Description of the task
The whole listing should be written out again exactly.

BEGIN Material provided

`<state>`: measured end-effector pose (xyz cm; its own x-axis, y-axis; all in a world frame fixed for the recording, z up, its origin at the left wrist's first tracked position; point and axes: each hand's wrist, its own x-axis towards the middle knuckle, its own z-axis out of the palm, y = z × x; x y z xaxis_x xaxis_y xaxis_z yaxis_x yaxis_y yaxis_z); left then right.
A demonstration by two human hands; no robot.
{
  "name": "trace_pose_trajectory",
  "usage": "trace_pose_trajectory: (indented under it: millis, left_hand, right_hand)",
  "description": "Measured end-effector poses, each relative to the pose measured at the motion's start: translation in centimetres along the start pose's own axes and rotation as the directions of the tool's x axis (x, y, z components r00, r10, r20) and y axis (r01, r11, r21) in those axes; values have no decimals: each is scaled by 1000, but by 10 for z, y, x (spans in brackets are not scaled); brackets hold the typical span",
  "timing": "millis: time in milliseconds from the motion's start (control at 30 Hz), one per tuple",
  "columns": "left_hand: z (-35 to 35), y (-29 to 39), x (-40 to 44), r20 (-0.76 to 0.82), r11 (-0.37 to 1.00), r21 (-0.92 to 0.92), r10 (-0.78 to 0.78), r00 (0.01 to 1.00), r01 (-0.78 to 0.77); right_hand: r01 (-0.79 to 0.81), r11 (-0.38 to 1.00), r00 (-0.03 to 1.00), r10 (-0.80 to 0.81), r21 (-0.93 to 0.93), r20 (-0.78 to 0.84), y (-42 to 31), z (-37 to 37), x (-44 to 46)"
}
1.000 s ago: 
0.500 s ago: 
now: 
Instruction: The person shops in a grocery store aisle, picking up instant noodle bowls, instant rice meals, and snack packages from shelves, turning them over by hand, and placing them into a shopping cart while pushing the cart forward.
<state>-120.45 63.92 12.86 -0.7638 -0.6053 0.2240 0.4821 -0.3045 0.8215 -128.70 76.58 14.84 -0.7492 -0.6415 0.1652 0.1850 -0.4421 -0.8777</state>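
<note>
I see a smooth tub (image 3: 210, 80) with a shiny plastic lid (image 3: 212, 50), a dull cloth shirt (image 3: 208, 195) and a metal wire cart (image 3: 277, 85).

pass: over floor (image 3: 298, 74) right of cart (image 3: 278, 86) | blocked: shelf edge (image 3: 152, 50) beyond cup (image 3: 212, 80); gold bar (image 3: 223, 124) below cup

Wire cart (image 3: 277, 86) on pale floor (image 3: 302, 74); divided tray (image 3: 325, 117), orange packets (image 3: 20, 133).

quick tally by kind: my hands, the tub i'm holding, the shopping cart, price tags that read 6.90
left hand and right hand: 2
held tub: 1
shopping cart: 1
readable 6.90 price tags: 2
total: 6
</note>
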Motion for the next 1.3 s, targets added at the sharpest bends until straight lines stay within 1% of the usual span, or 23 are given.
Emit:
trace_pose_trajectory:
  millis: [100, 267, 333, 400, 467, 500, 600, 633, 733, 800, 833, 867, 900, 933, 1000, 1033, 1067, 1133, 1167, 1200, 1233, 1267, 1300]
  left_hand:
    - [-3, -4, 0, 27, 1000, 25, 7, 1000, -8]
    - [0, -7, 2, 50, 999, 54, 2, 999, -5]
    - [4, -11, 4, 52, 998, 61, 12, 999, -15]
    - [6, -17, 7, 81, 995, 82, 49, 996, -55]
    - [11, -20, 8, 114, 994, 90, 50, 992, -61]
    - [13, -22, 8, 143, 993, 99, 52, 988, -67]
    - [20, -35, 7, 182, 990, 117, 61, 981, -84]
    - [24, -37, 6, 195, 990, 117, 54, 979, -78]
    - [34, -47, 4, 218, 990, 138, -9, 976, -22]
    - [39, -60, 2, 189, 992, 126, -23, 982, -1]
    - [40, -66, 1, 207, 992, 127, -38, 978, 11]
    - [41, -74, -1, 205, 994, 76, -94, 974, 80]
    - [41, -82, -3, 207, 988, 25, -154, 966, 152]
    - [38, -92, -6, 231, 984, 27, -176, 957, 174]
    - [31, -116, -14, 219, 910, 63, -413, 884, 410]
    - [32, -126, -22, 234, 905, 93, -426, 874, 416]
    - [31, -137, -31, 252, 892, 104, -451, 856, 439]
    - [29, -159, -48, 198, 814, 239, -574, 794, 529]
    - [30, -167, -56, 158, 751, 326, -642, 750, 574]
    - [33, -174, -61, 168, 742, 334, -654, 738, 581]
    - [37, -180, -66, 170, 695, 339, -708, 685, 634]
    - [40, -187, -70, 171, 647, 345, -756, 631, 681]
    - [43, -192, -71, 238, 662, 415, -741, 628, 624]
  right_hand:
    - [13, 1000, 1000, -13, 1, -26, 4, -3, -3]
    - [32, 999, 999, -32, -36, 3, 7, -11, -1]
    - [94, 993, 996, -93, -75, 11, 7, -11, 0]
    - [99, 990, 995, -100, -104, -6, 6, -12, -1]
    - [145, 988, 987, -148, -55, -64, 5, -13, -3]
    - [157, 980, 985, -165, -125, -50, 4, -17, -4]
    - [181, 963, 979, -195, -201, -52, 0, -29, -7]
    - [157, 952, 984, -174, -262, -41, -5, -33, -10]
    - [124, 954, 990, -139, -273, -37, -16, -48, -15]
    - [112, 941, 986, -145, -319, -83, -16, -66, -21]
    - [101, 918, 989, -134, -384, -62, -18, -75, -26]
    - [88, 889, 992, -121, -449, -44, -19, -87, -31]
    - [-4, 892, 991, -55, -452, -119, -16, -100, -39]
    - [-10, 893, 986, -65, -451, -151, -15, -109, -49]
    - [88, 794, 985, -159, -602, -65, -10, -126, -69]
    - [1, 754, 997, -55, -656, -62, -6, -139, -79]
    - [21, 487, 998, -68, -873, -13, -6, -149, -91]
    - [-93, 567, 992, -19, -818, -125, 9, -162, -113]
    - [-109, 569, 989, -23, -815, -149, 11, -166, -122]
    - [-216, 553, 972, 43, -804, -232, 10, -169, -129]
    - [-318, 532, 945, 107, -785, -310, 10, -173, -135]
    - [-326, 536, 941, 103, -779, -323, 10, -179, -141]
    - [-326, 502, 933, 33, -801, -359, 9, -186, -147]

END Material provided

Answer for the task
`<state>`: measured end-effector pose (xyz cm; its own x-axis, y-axis; all in a world frame fixed for the recording, z up, its origin at the left wrist's first tracked position; point and axes: each hand's wrist, its own x-axis towards the middle knuckle, its own z-axis out of the palm, y = z × x; x y z xaxis_x xaxis_y xaxis_z yaxis_x yaxis_y yaxis_z); left then right.
A demonstration by two human hands; no robot.
{
  "name": "trace_pose_trajectory",
  "usage": "trace_pose_trajectory: (indented under it: millis, left_hand, right_hand)",
  "description": "Measured end-effector poses, each relative to the pose measured at the motion's start: translation in centimetres along the start pose's own axes and rotation as the directions of the tool's x axis (x, y, z components r00, r10, r20) and y axis (r01, r11, r21) in those axes; values have no decimals: each is scaled by 1000, but by 10 for z, y, x (spans in brackets are not scaled); brackets hold the typical span",
  "timing": "millis: time in milliseconds from the motion's start (control at 30 Hz), one per tuple",
  "columns": "left_hand: z (-35 to 35), y (-29 to 39), x (-40 to 44), r20 (-0.76 to 0.82), r11 (-0.37 to 1.00), r21 (-0.92 to 0.92), r10 (-0.78 to 0.78), r00 (0.01 to 1.00), r01 (-0.78 to 0.77); right_hand: r01 (-0.79 to 0.81), r11 (-0.38 to 1.00), r00 (-0.03 to 1.00), r10 (-0.80 to 0.81), r21 (-0.93 to 0.93), r20 (-0.78 to 0.84), y (-42 to 31), z (-37 to 37), x (-44 to 46)"
}
1.000 s ago: 
0.500 s ago: 
now: 
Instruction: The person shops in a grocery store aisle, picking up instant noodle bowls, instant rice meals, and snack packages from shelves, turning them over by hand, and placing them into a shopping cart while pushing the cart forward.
<state>-120.45 63.92 12.86 -0.7638 -0.6053 0.2240 0.4821 -0.3045 0.8215 -128.70 76.58 14.84 -0.7492 -0.6415 0.1652 0.1850 -0.4421 -0.8777</state>
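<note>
I see a smooth tub (image 3: 210, 80) with a shiny plastic lid (image 3: 212, 50), a dull cloth shirt (image 3: 208, 195) and a metal wire cart (image 3: 277, 85).

pass: over floor (image 3: 298, 74) right of cart (image 3: 278, 86) | blocked: shelf edge (image 3: 152, 50) beyond cup (image 3: 212, 80); gold bar (image 3: 223, 124) below cup

Wire cart (image 3: 277, 86) on pale floor (image 3: 302, 74); divided tray (image 3: 325, 117), orange packets (image 3: 20, 133).

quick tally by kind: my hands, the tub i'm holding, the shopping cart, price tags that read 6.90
left hand and right hand: 2
held tub: 1
shopping cart: 1
readable 6.90 price tags: 2
total: 6
</note>
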Motion for the next 1.3 s, targets added at the sharpest bends until straight lines stay within 1% of the usual span, or 23 are given.
Emit:
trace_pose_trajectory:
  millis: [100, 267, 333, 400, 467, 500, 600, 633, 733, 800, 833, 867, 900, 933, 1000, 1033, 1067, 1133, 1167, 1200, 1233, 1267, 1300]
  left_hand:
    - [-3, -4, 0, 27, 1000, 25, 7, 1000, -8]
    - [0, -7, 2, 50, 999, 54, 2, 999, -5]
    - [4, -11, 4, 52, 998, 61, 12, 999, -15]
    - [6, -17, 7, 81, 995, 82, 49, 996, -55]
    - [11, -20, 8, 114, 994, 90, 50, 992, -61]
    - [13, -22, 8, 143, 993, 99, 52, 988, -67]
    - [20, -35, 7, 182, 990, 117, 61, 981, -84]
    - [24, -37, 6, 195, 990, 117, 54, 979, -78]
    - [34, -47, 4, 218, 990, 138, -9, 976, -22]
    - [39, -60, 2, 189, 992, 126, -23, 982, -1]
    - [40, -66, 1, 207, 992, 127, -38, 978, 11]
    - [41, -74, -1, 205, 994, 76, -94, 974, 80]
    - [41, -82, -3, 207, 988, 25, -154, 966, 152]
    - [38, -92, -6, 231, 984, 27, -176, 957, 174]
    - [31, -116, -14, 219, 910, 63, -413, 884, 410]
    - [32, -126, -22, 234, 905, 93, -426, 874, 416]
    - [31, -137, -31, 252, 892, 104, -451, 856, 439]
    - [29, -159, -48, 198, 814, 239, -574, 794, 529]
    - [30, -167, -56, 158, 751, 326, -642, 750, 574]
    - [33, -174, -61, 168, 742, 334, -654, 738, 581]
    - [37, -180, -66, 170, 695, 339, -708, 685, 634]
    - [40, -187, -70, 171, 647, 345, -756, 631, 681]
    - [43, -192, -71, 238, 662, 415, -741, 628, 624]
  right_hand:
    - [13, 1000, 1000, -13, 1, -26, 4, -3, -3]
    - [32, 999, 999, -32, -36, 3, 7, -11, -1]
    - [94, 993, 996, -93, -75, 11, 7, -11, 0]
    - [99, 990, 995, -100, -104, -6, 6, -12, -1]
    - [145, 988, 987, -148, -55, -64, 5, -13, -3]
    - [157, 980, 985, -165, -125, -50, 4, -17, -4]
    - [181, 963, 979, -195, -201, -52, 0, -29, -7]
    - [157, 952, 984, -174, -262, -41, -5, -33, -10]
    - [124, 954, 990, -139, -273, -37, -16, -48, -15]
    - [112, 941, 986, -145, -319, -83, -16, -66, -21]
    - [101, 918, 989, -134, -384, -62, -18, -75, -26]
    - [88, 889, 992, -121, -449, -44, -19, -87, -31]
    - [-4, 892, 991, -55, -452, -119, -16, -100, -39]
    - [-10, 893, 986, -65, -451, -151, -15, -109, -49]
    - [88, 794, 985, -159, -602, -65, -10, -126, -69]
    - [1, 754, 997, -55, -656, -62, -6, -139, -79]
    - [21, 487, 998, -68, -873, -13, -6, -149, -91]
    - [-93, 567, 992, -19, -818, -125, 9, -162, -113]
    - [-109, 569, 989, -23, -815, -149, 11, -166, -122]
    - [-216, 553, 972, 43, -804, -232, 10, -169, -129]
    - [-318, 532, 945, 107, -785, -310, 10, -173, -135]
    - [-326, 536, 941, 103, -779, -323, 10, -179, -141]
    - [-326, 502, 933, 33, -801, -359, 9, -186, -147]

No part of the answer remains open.